Siang ini Sunghoon bergegas ke suatu tempat yang mungkin bisa membantunya untuk menemukan sang kakak. Tanpa banyak bicara lagi Sunghoon segera menaiki bus yang kebetulan saat ini sedang penuh. Terpaksa Sunghoon harus berhimpitan dengan para pegawai yang baru saja pulang dari tempat kerja mereka.
Tiba-tiba ingatannya kembali pada percakapannya bersama Irene beberapa hari yang lalu.
"Iya ini mama, nak"
"Maafin mama Hoon, mama senang kamu baik-baik aja"
Cuaca terik siang ini membuat Sunghoon berkeringat lebih banyak dari biasanya.
"Kamu keringat dingin ya, dek?" Tebak seorang perempuan yang berdiri di sampingnya.
Sunghoon hanya mengangguk. Memang benar kepalanya sudah terasa pening sejak menaiki bus tadi. Keringatnya itu sudah bisa di pastikan bukanlah keringat biasa. Bahkan pandangannya pun kini sudah berbayang.
"Aduh hampir aja jatoh, kamu enggak papa? Duduk aja ya" ujar perempuan yang sepertinya teman perempuan tadi. Dia sampai memeganginya saat Sunghoon hampir oleng ke samping.
"Pak maaf, boleh minta kursinya buat adek ini? Kasian dia hampir pingsan" katanya pada seorang pria. Pria itu menoleh lalu memperhatikan Sunghoon dari atas hingga ke bawah. Dia pun mengangguk dan berganti berdiri memberikan kursinya pada Sunghoon.
"Makasih kak, makasih juga kursinya pak" ucap Sunghoon pelan tapi masih bisa terdengar.
"Lain Kali kalau sakit jangan pergi sendirian. Nih, lap hidung kamu" kata si pria paru baya itu seraya memberikan beberapa lembar tisu yang tersedia di sana.
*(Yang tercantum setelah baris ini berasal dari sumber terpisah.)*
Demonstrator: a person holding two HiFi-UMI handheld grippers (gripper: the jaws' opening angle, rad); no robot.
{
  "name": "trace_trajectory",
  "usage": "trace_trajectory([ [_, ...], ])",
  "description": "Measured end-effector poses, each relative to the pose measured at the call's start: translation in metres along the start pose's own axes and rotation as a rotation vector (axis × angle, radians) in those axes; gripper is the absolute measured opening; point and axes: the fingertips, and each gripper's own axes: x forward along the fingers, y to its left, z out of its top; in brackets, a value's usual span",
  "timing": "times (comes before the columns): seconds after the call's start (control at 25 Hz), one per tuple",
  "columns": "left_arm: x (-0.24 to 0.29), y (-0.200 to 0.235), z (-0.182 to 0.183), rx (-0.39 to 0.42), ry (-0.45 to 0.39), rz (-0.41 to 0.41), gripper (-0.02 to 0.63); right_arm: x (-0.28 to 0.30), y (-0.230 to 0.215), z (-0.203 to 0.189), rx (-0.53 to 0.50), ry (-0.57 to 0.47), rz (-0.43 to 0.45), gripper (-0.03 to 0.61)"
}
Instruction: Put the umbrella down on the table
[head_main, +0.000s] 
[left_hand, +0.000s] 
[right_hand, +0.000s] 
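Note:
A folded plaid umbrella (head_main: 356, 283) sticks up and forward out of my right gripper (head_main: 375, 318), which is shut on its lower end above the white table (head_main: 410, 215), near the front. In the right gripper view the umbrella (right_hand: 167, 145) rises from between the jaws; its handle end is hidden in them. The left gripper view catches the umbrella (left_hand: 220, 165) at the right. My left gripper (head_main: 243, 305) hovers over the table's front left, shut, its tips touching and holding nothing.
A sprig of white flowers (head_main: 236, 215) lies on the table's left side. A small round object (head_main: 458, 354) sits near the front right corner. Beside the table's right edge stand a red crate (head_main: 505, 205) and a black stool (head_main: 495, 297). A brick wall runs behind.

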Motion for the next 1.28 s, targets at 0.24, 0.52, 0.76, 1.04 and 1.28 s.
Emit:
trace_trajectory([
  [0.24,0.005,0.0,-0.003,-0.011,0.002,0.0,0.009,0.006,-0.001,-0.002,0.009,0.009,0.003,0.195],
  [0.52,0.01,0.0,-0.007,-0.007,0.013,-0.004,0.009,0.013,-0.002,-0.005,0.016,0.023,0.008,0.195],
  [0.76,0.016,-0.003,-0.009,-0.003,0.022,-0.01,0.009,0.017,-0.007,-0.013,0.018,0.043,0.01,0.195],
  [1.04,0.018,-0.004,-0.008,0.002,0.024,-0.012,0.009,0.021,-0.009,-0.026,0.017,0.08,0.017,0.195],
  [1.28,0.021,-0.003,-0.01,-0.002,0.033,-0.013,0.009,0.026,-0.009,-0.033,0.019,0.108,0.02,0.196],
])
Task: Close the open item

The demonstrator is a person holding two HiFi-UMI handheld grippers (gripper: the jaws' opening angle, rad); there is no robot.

Sunghoon hanya mengangguk patuh seraya menyumpal darah yang keluar dari hidungnya.
"Minum dulu dek, bawa obat enggak?" Ucap pira paru baya itu
Sunghoon menggelengkan kepalanya. Sungguh, saat ini dia sangat malu menjadi pusat perhatian yang justru merepotkan orang lain.
"Kakak berdua ini mahasiswi ya?" Tanyanya
"Iya Dek, kita mahasiswi tingkat akhir. Yaudah kita duluan ya, hati-hati di jalan. Minumnya di bawa aja" ucap perempuan cantik yang lebih tinggi dari yang satunya lagi.
Setidaknya Sunghoon patut bersyukur ketika ia dalam keadaan sulit seperti itu masih ada yang memperdulikannya. Walaupun orang lain. Bahkan orang lain saja memperdulikannya tapi kenapa keluarganya tidak?
Setelah beberapa saat perjalanan akhirnya Sunghoon sampai di tempat tujuan. berhenti di depan halte bus.
Langit biru di atas sana membentuk segaris awan putih. Sunghoon yakin di atas sana tengah terbang sebuah pesawat yang mungkin saja ada sang Ayah. Sunghoon tersenyum tipis menatap langit biru di hadapannya. Dia rindu ayah.Tepatnya di sebuah gedung yang terlihat usang tanpa penghuni Sunghoon membuka pintu agak keras sehingga menimbulkan sedikit kegaduhan dari dalam.
"Heh bocah! Mau ke mana Lo!" Tanya salah seorang penjaga yang melihat kedatangan Sunghoon yang terburu-buru. Dia sempat menoleh tetapi mengabaikannya dan tetep berjalan menuju lantai atas.
"Sialan, kejar dia! Udah bikin kaget main pergi gitu aja!"
Sunghoon tidak perduli lagi, pokonya ia harus bertemu dengan Jay dan membawanya ke hadapan sang ibu. Bahkan kini ada sekitar empat orang berbadan besar yang mengikutinya dengan aura mencekam. Sebenarnya Sunghoon takut. Ia kebingungan menghadapi mereka nantinya.
Semua atensi teralihkan pada Sunghoon yang baru saja membuka pintu lantai paling atas.
"Hahaha mau kemana lo bocil?!" Tanya pria berotot bertato ular di lehernya. Membuat Sunghoon menelan ludah takut.